NP: When I was 13, in 2006. My first tournament was in Jena, Germany, and I came like 44th. The year after, at the same tournament, I won and it seemed crazy because no one expected me to win. Since no one expected it though, there wasn’t any pressure, but I was still nervous. I was so nervous that I threw up on the first day.
TS: What was it like competing for a spot in the Olympics?
NP: It was so stressful. The international senior level is much more intense than the junior level, especially because it was Olympic year last year. The girls were a lot bigger than me, and most of them were more experienced and really intimidating. It was definitely a nerve-wracking experience, but I’m glad I did it so that I know what competing at a senior international level is like for this year.
TS: Now that you’re competing internationally, has your training regimen changed?
NP: Not significantly. I always trained a lot so it’s not too much different. Maybe to other people it seems like a lot though. For senior world cups, which I have to do more of this year, I have to take longer and harder lessons with my coach, and do more footwork to be able to keep up with the older, more experienced seniors.
TS: With all that training and globetrotting, how do you manage to find time for schoolwork?
NP: Well, a lot of times I don’t do work at tournaments because I make myself believe I’ll finish it on the plane, which never ends up happening. Recently my coach has been forcing me to do at least an hour every day, because I don’t have enough discipline to make myself do it. When I’m not away I try to do some during practice and on the train and stuff. I try to finish as much as possible before I get home.
TS: Tell us more about your recent competition in France.

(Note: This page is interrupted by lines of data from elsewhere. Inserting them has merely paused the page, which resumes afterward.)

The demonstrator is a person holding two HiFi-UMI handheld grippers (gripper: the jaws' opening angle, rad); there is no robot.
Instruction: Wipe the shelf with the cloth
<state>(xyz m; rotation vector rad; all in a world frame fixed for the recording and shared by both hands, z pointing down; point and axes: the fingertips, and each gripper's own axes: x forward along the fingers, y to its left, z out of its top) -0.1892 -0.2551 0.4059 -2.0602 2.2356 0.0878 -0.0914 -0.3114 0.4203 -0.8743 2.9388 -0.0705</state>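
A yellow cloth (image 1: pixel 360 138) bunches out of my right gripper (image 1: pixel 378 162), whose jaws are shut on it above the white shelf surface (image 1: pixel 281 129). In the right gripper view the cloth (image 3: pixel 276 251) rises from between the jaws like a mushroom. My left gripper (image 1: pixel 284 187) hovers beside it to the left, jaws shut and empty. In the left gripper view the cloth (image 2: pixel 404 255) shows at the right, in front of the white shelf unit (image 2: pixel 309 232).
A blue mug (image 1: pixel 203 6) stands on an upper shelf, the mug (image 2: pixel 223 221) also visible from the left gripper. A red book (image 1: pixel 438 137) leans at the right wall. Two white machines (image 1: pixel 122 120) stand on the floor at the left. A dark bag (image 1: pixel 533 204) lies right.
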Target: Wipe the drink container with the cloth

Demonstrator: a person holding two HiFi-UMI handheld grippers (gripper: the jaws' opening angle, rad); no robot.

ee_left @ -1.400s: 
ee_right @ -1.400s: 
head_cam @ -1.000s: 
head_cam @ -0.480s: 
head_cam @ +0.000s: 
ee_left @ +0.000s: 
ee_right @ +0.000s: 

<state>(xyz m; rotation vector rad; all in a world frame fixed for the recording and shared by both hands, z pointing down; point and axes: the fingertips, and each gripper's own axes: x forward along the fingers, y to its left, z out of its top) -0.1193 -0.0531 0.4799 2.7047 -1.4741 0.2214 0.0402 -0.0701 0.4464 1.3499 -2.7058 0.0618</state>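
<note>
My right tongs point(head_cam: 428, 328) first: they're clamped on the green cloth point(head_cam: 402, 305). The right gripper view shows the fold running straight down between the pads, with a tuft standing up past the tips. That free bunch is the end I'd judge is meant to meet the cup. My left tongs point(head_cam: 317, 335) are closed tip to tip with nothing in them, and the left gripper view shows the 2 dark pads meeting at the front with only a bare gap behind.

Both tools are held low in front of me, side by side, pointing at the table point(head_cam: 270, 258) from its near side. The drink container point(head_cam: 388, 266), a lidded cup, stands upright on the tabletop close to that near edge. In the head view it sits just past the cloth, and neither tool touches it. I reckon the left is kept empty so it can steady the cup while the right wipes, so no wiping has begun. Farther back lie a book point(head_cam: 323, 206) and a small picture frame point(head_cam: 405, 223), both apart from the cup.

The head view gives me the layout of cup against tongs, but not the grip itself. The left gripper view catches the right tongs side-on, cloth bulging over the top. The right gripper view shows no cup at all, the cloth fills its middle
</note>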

NP: It was a cadet world cup, so there were a lot of kids my age and a little younger. Going into the tournament, people expected me to win. It gets rather annoying because it just adds pressure. […] The gold medal bout was against another American, Luona Wang. I’ve fenced her a lot, and in the beginning it was pretty close. I’d get one; she’d get one. We got to nine. I was exhausted by then, but I got an adrenaline rush, thank god, and I jumped ahead. The end score was 15-10.

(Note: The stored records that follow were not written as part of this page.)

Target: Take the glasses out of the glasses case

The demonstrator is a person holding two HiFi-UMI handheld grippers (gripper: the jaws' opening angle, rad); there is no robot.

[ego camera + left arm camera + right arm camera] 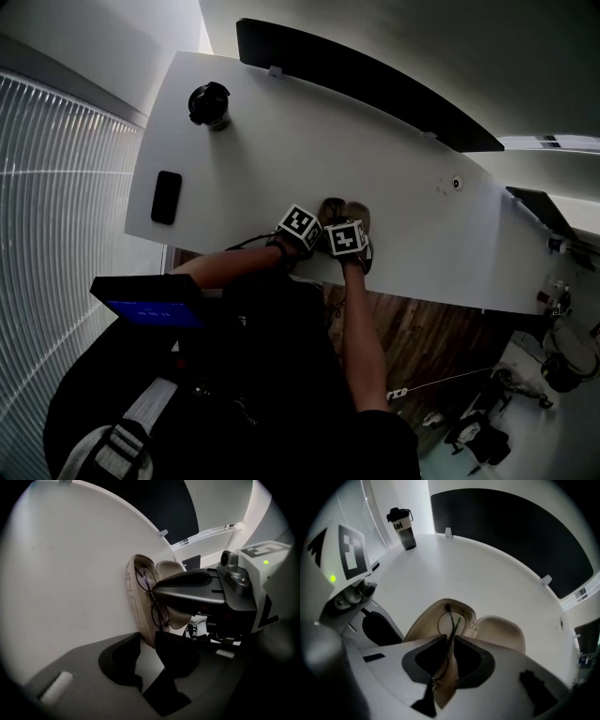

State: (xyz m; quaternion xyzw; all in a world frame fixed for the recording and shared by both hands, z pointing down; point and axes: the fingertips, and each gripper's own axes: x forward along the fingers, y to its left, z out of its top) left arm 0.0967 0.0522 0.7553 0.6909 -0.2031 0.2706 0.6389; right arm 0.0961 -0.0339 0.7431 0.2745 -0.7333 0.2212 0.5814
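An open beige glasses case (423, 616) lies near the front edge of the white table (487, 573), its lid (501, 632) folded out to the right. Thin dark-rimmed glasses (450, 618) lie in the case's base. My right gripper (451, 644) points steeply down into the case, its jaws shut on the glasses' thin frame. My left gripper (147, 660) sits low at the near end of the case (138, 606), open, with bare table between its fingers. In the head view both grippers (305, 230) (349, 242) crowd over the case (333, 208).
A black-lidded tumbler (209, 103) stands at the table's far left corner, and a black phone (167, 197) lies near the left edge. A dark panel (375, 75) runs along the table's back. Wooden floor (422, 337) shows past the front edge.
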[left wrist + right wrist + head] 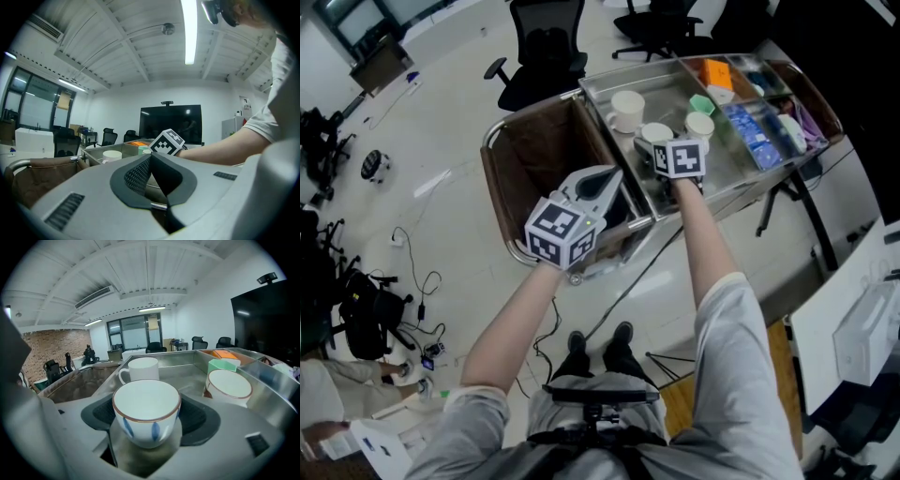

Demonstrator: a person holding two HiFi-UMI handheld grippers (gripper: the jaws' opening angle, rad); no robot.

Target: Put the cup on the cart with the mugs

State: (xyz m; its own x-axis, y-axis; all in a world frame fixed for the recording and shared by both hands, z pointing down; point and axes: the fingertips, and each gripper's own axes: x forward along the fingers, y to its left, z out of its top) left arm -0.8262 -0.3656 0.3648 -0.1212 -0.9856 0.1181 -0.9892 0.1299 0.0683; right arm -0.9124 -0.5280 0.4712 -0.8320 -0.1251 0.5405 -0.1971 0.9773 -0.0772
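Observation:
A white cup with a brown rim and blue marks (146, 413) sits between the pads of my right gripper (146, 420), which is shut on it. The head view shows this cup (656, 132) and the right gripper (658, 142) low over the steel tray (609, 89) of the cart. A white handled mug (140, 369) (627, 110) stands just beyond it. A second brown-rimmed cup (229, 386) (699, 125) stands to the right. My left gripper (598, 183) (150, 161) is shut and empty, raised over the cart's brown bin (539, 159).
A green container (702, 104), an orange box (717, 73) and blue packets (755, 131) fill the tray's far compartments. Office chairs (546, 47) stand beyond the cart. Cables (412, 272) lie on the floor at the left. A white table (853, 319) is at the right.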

TS: So where did you stay during all of this?
NP: During this tournament I stayed in a Hotel Ibis, which is a hotel chain in Europe. I hate European rooms. They’re so tiny and their beds are so short. It was like a box, and the food in the hotel sucked.

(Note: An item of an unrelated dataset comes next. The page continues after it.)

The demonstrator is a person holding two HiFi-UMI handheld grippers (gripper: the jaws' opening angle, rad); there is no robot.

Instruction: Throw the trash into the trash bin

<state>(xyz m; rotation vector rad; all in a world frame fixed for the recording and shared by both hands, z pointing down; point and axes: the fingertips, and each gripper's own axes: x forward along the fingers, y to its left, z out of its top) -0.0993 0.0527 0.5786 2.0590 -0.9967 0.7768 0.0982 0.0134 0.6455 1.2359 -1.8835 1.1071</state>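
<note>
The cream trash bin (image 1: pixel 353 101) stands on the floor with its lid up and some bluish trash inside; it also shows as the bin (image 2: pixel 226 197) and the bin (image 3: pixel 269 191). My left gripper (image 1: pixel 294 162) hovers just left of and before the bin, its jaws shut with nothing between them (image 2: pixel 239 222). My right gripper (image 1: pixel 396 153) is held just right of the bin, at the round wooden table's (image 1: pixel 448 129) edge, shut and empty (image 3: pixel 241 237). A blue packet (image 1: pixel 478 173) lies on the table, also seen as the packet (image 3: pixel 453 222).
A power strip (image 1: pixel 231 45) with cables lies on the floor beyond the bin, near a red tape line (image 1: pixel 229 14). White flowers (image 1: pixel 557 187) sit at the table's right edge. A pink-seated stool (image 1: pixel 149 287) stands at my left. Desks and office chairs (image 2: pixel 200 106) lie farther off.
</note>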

TS: What is the most exciting place you have gone for a competition?
NP: Usually we don’t get to see much of the city unless we stay for an extra couple of days to train, or if we have back to back competitions in Europe. So far my favorite city is probably Budapest, in Hungary. I lived there for three weeks in February during the senior season because the tournaments were one after the other. After every tournament we’d fly back to Budapest and train there. My mom was with me, so we’d go sightseeing and shopping together. One of my friends lives there, so she showed us around too.
TS: What made Budapest so exciting?
NP: Well, my mom and I were able to see a lot of the city because we were there for so long. We got to go to the famous opera and the Turkish baths. Also we saw a Hungarian movie and ate really traditional Hungarian food. Their pastries are fantastic!
TS: So have you made friends all over the world through fencing? NP: Yes. Most of the fencers are really sociable and want to be friends with the Americans. In the past few years I’ve gotten close with a few German, Hungarian and French kids. This summer my German friend came to New York for 16 days just to visit.
TS: Sounds like you’re doing a great job of balancing your burgeoning fencing career with high school life.
NP: Yeah, it can get a bit overwhelming and frustrating at times, but it’s all worth it because fencing is what I love doing. It has truly been a rewarding experience.
TS: Looking ahead, what are your goals for the future?
NP: I definitely plan on going to the Olympics in 2012, 2016 and maybe 2020. Hopefully a medal will be in my prospects. This year the senior team got a silver medal at the Beijing Olympics, so anything is possible. American fencing has come a long way since Europeans dominated in the 20th century.